[Stored items from a collection]

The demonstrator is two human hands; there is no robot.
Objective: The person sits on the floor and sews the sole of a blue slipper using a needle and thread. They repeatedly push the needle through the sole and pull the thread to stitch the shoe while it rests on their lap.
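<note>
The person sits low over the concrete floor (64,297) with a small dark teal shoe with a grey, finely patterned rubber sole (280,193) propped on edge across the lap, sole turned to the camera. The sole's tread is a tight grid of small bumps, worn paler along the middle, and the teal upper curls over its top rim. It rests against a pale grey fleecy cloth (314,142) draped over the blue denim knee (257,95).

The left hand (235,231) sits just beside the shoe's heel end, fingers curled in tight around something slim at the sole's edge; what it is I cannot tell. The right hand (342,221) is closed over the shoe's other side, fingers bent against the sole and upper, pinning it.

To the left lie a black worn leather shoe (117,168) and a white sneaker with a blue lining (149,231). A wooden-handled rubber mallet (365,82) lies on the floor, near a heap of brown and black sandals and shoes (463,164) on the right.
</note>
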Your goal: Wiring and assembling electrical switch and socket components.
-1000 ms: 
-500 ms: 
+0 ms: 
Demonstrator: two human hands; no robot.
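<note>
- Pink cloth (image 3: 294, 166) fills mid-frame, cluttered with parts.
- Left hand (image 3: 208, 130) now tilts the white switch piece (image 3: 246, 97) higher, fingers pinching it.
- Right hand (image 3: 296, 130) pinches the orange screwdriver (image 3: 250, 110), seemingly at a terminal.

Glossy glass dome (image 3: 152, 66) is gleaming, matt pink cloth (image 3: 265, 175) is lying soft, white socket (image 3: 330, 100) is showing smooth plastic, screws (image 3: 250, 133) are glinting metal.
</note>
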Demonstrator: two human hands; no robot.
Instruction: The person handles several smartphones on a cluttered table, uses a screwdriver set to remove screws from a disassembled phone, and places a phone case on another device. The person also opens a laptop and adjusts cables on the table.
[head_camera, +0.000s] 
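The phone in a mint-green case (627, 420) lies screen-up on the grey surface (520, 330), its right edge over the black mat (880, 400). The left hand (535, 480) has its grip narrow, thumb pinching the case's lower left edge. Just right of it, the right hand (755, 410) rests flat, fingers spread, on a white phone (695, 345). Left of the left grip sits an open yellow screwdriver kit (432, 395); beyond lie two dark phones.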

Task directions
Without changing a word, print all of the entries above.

Result of this task
The demonstrator is two human hands; there is no robot.
Objective: The person sits on the floor and sews the sole of a blue slipper using a needle and thread. They repeatedly push the needle through the sole and pull the thread to stitch the shoe while it rests on their lap.
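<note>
The person sits low over the concrete floor (64,297) with a small dark teal shoe with a grey, finely patterned rubber sole (280,193) propped on edge across the lap, sole turned to the camera. The sole's tread is a tight grid of small bumps, worn paler along the middle, and the teal upper curls over its top rim. It rests against a pale grey fleecy cloth (314,142) draped over the blue denim knee (257,95).

The left hand (235,231) sits just beside the shoe's heel end, fingers curled in tight around something slim at the sole's edge; what it is I cannot tell. The right hand (342,221) is closed over the shoe's other side, fingers bent against the sole and upper, pinning it.

To the left lie a black worn leather shoe (117,168) and a white sneaker with a blue lining (149,231). A wooden-handled rubber mallet (365,82) lies on the floor, near a heap of brown and black sandals and shoes (463,164) on the right.
</note>
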Your goal: Wiring and assembling electrical switch and socket components.
-1000 ms: 
-500 ms: 
+0 ms: 
Demonstrator: two human hands; no robot.
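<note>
- Pink cloth (image 3: 294, 166) fills mid-frame, cluttered with parts.
- Left hand (image 3: 208, 130) now tilts the white switch piece (image 3: 246, 97) higher, fingers pinching it.
- Right hand (image 3: 296, 130) pinches the orange screwdriver (image 3: 250, 110), seemingly at a terminal.

Glossy glass dome (image 3: 152, 66) is gleaming, matt pink cloth (image 3: 265, 175) is lying soft, white socket (image 3: 330, 100) is showing smooth plastic, screws (image 3: 250, 133) are glinting metal.
</note>
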Demonstrator: two human hands; no robot.
Instruction: The person handles several smartphones on a cluttered table, uses a screwdriver set to remove screws from a disassembled phone, and places a phone case on another device. The person also opens a laptop and adjusts cables on the table.
[head_camera, +0.000s] 
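The phone in a mint-green case (627, 420) lies screen-up on the grey surface (520, 330), its right edge over the black mat (880, 400). The left hand (535, 480) has its grip narrow, thumb pinching the case's lower left edge. Just right of it, the right hand (755, 410) rests flat, fingers spread, on a white phone (695, 345). Left of the left grip sits an open yellow screwdriver kit (432, 395); beyond lie two dark phones.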

No more output will be given for this exercise.